◆ Dataset excerpt
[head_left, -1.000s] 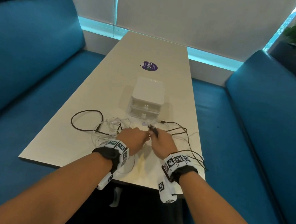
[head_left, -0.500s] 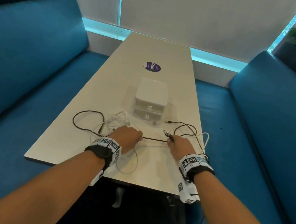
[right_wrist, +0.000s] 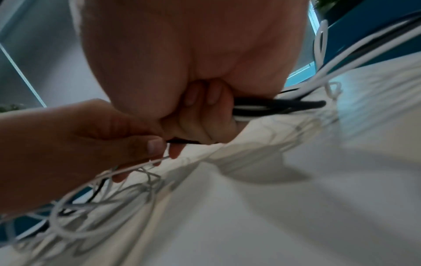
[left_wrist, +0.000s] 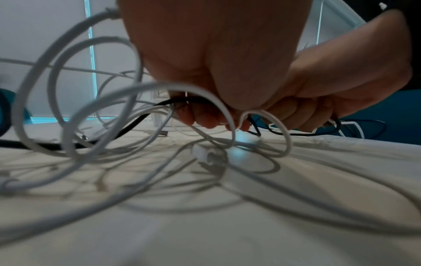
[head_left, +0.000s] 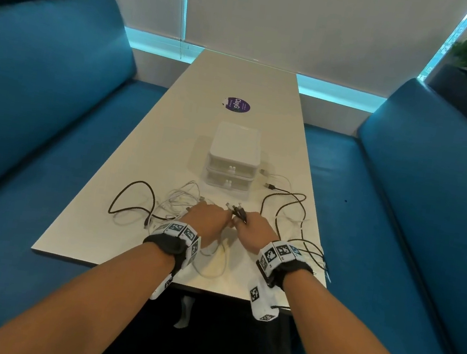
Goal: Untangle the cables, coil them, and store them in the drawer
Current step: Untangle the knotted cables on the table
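Note:
A tangle of white cables [head_left: 179, 203] and a black braided cable [head_left: 133, 200] lies on the near part of the table [head_left: 153, 142]. My left hand [head_left: 212, 219] and right hand [head_left: 248, 227] meet knuckle to knuckle over it. In the right wrist view, my right hand [right_wrist: 205, 115] grips folded loops of the black cable [right_wrist: 273, 106] with a white strand among them. My left hand [right_wrist: 157, 145] pinches the same black cable [right_wrist: 182, 142] beside it. In the left wrist view, my left hand [left_wrist: 205, 118] has curled fingers over black and white strands. The white two-drawer unit [head_left: 233, 159] stands behind, both drawers closed.
More black cable [head_left: 290, 208] and a white cable [head_left: 281, 178] trail to the right of the drawers and over the table's right edge. A purple sticker [head_left: 238, 105] lies farther back. Blue benches [head_left: 42, 110] flank the table on both sides.
Half a second ago my hands were apart with the black cable stretched between them. The right hand has come back left to the left hand, and the cable is gathered between them.

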The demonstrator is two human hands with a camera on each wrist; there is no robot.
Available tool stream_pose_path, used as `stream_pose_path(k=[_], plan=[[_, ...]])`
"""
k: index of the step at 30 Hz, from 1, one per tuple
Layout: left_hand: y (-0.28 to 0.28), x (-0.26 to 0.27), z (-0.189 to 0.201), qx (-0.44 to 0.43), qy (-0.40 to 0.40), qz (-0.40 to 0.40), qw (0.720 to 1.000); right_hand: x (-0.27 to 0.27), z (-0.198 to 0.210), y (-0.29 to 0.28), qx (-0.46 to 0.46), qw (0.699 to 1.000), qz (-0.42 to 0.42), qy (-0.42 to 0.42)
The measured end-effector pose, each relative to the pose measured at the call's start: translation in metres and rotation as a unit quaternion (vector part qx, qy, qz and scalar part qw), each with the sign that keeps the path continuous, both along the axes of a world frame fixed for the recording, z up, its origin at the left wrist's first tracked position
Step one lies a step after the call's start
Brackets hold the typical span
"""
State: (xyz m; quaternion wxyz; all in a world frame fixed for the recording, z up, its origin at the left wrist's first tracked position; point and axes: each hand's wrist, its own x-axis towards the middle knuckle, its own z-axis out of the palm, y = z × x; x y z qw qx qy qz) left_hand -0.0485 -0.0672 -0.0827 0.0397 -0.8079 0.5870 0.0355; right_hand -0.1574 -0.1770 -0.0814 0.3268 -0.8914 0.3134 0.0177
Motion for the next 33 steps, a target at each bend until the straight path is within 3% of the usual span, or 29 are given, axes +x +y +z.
stream_pose_path(k=[6,14,17,20,25,30,33], plan=[[0.0,0.008,-0.012,-0.023,-0.031,-0.029,0.999,-0.013,-0.002,-0.012,-0.024,0.999,0.005,0.025],[0.009,0.024,-0.016,-0.004,-0.062,-0.025,0.998,-0.038,-0.006,-0.053,-0.132,0.979,-0.109,0.112],[0.003,0.025,-0.019,0.002,-0.042,-0.013,0.999,-0.033,-0.004,-0.044,-0.146,0.978,-0.129,0.074],[-0.001,0.022,-0.02,-0.002,-0.013,-0.008,1.0,-0.021,-0.002,-0.029,-0.149,0.983,-0.11,0.015],[-0.007,0.013,-0.017,-0.019,0.031,0.02,0.999,0.001,-0.006,0.004,-0.105,0.994,0.018,-0.012],[-0.001,0.013,-0.018,-0.038,-0.041,0.001,0.998,0.001,-0.008,0.004,-0.063,0.998,0.011,-0.005],[0.004,0.018,-0.019,-0.038,-0.043,0.021,0.998,-0.005,-0.005,-0.007,-0.067,0.998,-0.01,0.011]])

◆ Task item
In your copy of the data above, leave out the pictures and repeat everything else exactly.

◆ Solution to this exercise
[head_left, -1.000s] 
[head_left, -0.500s] 
[right_wrist, +0.000s] 
[left_wrist, +0.000s] 
[head_left, +0.000s] 
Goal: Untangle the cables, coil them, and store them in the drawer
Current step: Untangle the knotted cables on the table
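Note:
A tangle of white cables [head_left: 179, 203] and a black braided cable [head_left: 133, 200] lies on the near part of the table [head_left: 153, 142]. My left hand [head_left: 212, 219] and right hand [head_left: 248, 227] meet knuckle to knuckle over it. In the right wrist view, my right hand [right_wrist: 205, 115] grips folded loops of the black cable [right_wrist: 273, 106] with a white strand among them. My left hand [right_wrist: 157, 145] pinches the same black cable [right_wrist: 182, 142] beside it. In the left wrist view, my left hand [left_wrist: 205, 118] has curled fingers over black and white strands. The white two-drawer unit [head_left: 233, 159] stands behind, both drawers closed.
More black cable [head_left: 290, 208] and a white cable [head_left: 281, 178] trail to the right of the drawers and over the table's right edge. A purple sticker [head_left: 238, 105] lies farther back. Blue benches [head_left: 42, 110] flank the table on both sides.
Half a second ago my hands were apart with the black cable stretched between them. The right hand has come back left to the left hand, and the cable is gathered between them.
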
The demonstrator is two human hands with a camera on each wrist; there is no robot.
Available tool stream_pose_path, used as `stream_pose_path(k=[_], plan=[[_, ...]])`
"""
k: index of the step at 30 Hz, from 1, one per tuple
Layout: left_hand: y (-0.28 to 0.28), x (-0.26 to 0.27), z (-0.189 to 0.201), qx (-0.44 to 0.43), qy (-0.40 to 0.40), qz (-0.40 to 0.40), qw (0.720 to 1.000); right_hand: x (-0.27 to 0.27), z (-0.198 to 0.210), y (-0.29 to 0.28), qx (-0.46 to 0.46), qw (0.699 to 1.000), qz (-0.42 to 0.42), qy (-0.42 to 0.42)
The measured end-effector pose, each relative to the pose measured at the call's start: translation in metres and rotation as a unit quaternion (vector part qx, qy, qz and scalar part qw), each with the sign that keeps the path continuous, both along the axes of a world frame fixed for the recording, z up, its origin at the left wrist's first tracked position
Step one lies a step after the call's start
Brackets hold the typical span
"""
State: (xyz m; quaternion wxyz; all in a world frame fixed for the recording, z up, its origin at the left wrist's first tracked position; point and axes: each hand's wrist, its own x-axis towards the middle knuckle, its own z-axis out of the palm, y = z × x; x y z qw qx qy qz) left_hand -0.0485 -0.0672 -0.0827 0.0397 -0.8079 0.5870 0.0355; right_hand -0.1574 -0.1770 -0.0814 0.3268 -0.8914 0.3134 0.0177
Motion for the next 33 steps, a target at each bend until the straight path is within 3% of the usual span, or 29 are given, axes +x +y +z.
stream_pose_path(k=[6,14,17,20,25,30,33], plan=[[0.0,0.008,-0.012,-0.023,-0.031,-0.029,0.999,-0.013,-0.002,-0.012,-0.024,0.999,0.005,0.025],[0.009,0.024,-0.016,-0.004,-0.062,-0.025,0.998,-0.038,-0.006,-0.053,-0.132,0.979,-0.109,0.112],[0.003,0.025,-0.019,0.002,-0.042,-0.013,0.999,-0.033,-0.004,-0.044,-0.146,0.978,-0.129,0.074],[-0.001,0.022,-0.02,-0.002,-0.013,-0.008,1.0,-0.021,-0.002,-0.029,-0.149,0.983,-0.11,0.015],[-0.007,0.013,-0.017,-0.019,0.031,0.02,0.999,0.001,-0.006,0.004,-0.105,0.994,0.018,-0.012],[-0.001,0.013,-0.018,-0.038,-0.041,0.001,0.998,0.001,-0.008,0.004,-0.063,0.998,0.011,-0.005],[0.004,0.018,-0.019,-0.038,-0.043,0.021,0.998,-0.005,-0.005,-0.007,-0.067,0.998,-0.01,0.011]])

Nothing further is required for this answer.